**Activity**
Write the listing below out again in full, dropping its pictures.

=== Section Start ===

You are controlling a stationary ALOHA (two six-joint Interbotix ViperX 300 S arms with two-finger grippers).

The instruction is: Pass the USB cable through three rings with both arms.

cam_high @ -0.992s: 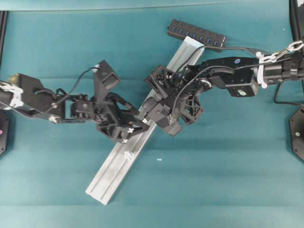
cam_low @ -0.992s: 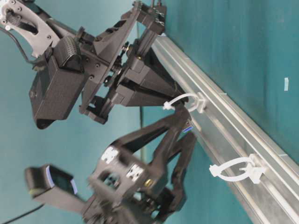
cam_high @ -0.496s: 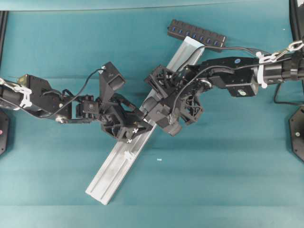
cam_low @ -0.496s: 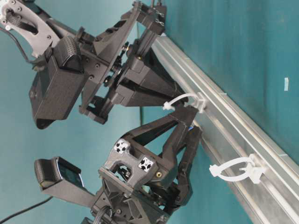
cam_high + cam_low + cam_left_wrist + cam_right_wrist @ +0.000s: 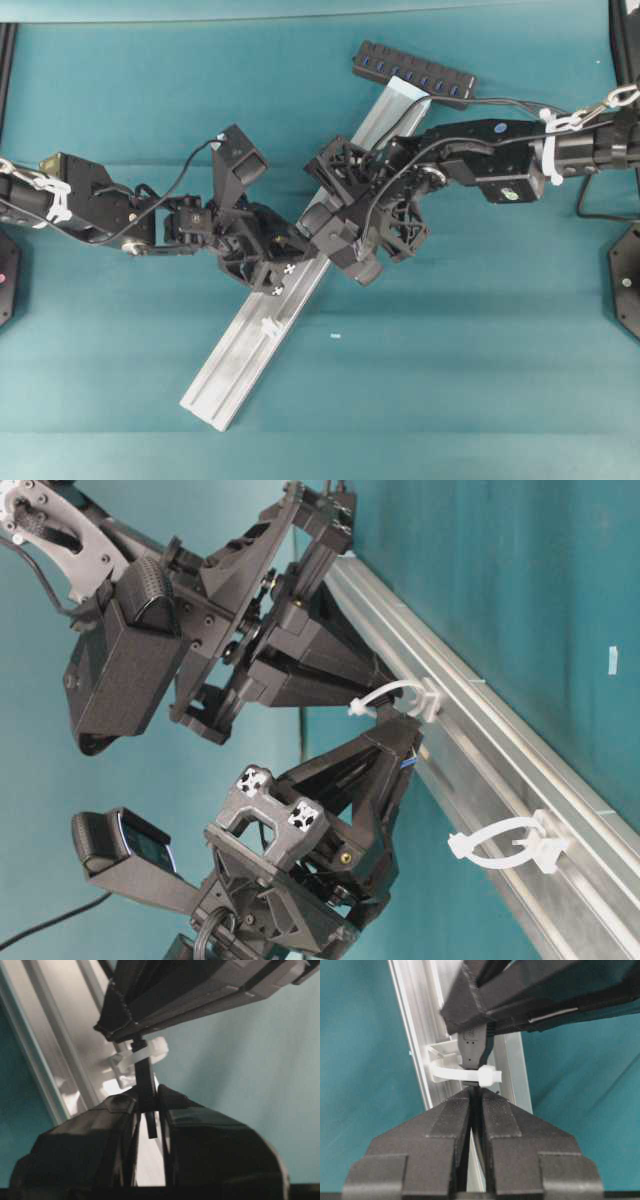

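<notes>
The flat table cover [image 5: 480, 340] is a plain deep teal. On it lies a long ridged aluminium rail [image 5: 225, 372] in pale silver, carrying small translucent-white plastic loop clips [image 5: 505, 842]. The rectangular plastic multi-port hub [image 5: 413, 73] is black, with a row of blue sockets. The thin rubber USB cable [image 5: 510, 101] is black, as is its slim plug [image 5: 145, 1082]. Both jointed arms are matt black, with white cable ties [image 5: 549, 150] and small white cross markings [image 5: 272, 800].
</notes>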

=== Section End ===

**Answer to this problem**
You are controlling a stationary ALOHA (two six-joint Interbotix ViperX 300 S arms with two-finger grippers).

The instruction is: Pass the USB cable through three rings with both arms.

cam_high @ -0.992s: 
cam_low @ -0.992s: 
cam_high @ -0.496s: 
cam_low @ -0.496s: 
cam_high + cam_low + cam_left_wrist + cam_right_wrist @ +0.000s: 

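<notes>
The flat table cover [image 5: 480, 340] is a plain deep teal. On it lies a long ridged aluminium rail [image 5: 225, 372] in pale silver, carrying small translucent-white plastic loop clips [image 5: 505, 842]. The rectangular plastic multi-port hub [image 5: 413, 73] is black, with a row of blue sockets. The thin rubber USB cable [image 5: 510, 101] is black, as is its slim plug [image 5: 145, 1082]. Both jointed arms are matt black, with white cable ties [image 5: 549, 150] and small white cross markings [image 5: 272, 800].
</notes>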

The answer given above is the complete response.